-- PROBLEM TO SOLVE --
Determine the number of lines in the listing that contain "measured". Write only that number.

-- INPUT DATA --
....................
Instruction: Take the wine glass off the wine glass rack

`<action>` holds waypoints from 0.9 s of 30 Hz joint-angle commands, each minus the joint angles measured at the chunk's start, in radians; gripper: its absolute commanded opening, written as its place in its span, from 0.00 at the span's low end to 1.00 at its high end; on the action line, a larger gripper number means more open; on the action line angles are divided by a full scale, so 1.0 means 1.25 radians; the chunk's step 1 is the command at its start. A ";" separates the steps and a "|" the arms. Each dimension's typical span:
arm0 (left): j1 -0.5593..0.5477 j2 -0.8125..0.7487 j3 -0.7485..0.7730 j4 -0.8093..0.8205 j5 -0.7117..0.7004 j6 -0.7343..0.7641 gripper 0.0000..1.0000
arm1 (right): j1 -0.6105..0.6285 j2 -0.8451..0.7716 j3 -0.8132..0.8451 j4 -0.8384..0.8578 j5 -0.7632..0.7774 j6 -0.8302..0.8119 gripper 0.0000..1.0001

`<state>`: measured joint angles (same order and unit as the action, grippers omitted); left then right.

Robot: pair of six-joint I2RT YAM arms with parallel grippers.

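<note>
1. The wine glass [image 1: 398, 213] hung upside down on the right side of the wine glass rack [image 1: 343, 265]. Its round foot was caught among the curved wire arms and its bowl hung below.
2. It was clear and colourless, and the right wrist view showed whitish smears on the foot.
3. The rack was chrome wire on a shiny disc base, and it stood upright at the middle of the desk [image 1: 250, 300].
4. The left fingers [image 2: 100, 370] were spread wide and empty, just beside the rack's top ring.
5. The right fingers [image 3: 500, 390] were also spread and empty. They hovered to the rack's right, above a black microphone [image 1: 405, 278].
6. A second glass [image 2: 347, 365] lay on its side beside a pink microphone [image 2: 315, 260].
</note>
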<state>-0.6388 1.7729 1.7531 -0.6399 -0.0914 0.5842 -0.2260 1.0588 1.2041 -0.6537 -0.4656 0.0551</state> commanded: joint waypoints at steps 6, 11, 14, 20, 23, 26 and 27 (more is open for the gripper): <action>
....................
-- TASK ANSWER --
2